The lipid carrier specificity of the protein N-glycosylation enzyme C. jejuni PglB was tested using a logical, synthetic array of natural and unnatural C10, C20, C30, and C40 polyisoprenol sugar pyrophosphates, including those bearing repeating cis-prenyl units. Unusual, short, synthetically accessible C20 prenols (nerylnerol 1d and geranylnerol 1e) were shown to be effective lipid carriers for PglB sugar substrates. Kinetic analyses for PglB revealed clear KM-only modulation with lipid chain length, thereby implicating successful in vitro application at appropriate concentrations. This was confirmed by optimized, efficient in vitro synthesis allowing >90% of Asn-linked β-N-GlcNAc-ylated peptide and proteins. This reveals a simple, flexible biocatalytic method for glycoconjugate synthesis using PglB N-glycosylation machinery and varied chemically synthesized glycosylation donor precursors.

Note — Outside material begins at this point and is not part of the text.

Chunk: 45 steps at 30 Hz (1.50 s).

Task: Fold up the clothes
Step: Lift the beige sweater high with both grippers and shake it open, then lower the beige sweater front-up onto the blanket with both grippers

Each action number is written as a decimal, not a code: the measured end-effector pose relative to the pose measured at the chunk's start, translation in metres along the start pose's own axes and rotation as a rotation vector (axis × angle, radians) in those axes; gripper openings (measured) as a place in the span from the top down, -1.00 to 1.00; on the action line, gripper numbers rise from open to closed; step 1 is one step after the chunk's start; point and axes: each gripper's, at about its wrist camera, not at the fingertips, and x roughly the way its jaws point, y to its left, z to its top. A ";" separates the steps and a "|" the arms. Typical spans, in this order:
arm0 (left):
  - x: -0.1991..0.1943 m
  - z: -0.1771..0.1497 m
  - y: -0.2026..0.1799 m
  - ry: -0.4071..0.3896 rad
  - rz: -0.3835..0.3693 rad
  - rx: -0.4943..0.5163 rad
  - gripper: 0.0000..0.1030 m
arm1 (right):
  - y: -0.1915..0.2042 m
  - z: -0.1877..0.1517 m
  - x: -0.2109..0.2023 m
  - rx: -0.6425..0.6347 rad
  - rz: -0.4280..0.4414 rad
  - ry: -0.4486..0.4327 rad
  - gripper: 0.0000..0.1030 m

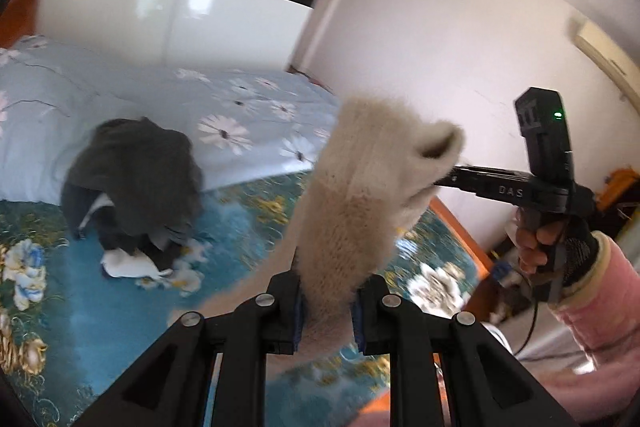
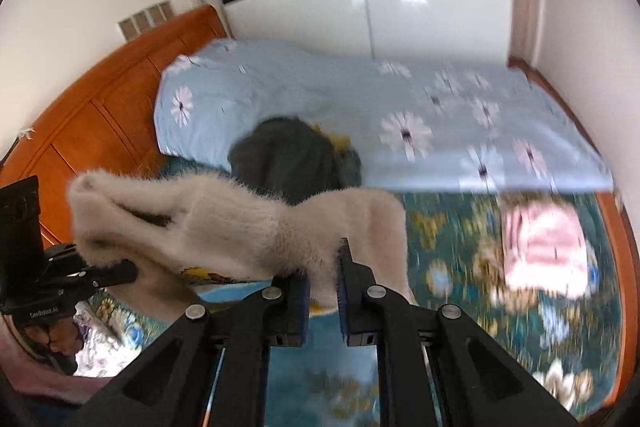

Protein glycosylation is a vital co- or post-translational modification that links glycans to proteins typically through N- or O- linkages. Such modifications exist widely in eukaryotic and archaeal organisms and greatly expand the diversity of the proteome.(1-3) While N-linked glycosylation had been believed to be absent in prokaryotic systems, the discovery of the protein N-glycosyltransferase PglB in Gram-negative bacterium Campylobacter jejuni highlighted greater diversity; PglB is responsible for glycosylating over 50 different proteins.(4-7) Since then PglB orthologues have been found in Campylobacter lari,(8) the Helicobacter genus (H. pullorum, H. canadensis, H. winghamensis)(9) as well as Desulfovibrio desulfuricans(10) and, very recently, Methanococcus voltae.(11)In vivo PglB uses a C55 undecaprenylpyrophosphate-linked oligosaccharide as its substrate and glycosylates the primary amide nitrogen of the asparagine side chain in a D/E-X-N-X-T/S consensus sequence (where X can be any amino acid except proline, Figure 1). In contrast to its eukaryotic counterpart Stt3p, PglB does not require other proteins/subunits and can apparently catalyze this N-glycosylation in vivo alone.(12) Moreover, in vivo biosynthetic studies that allowed exposure of PglB to other lipid-linked oligosaccharides have suggested a possibly relaxed specificity toward the nature of glycan substrate, as compared to the relatively highly specific eukaryotic N-glycosylation enzymes.(13) Recent elegant approaches flexibly using PglB in vivo have been developed to prepare glycoproteins.(14, 15) These distinct characteristics of PglB, as well as the fact that C. jejuni PglB can be readily overexpressed in functional form in Escherichia coli,(16) highlight PglB’s potential as a synthetic biocatalyst. They suggest it as a potentially ideal model from which to generate a ready synthetic system for in vitro protein glycosylation. However, the donor substrates used normally by PglB in vivo (C55 lipid pyrophosphoryl-linked oligosaccharides containing the rare, bacterial sugar bacillosamine (Bac)) would restrict this system (both in substrate accessibility and product relevance).

Figure 1

Figure 1. Bacterial N-linked glycosylation and designed unnatural candidate polyprenols 1ag as alternative short lipid carriers for PglB-catalyzed glycosylation. The polyprenols were synthesized from building blocks 2ad and 3a and 3b.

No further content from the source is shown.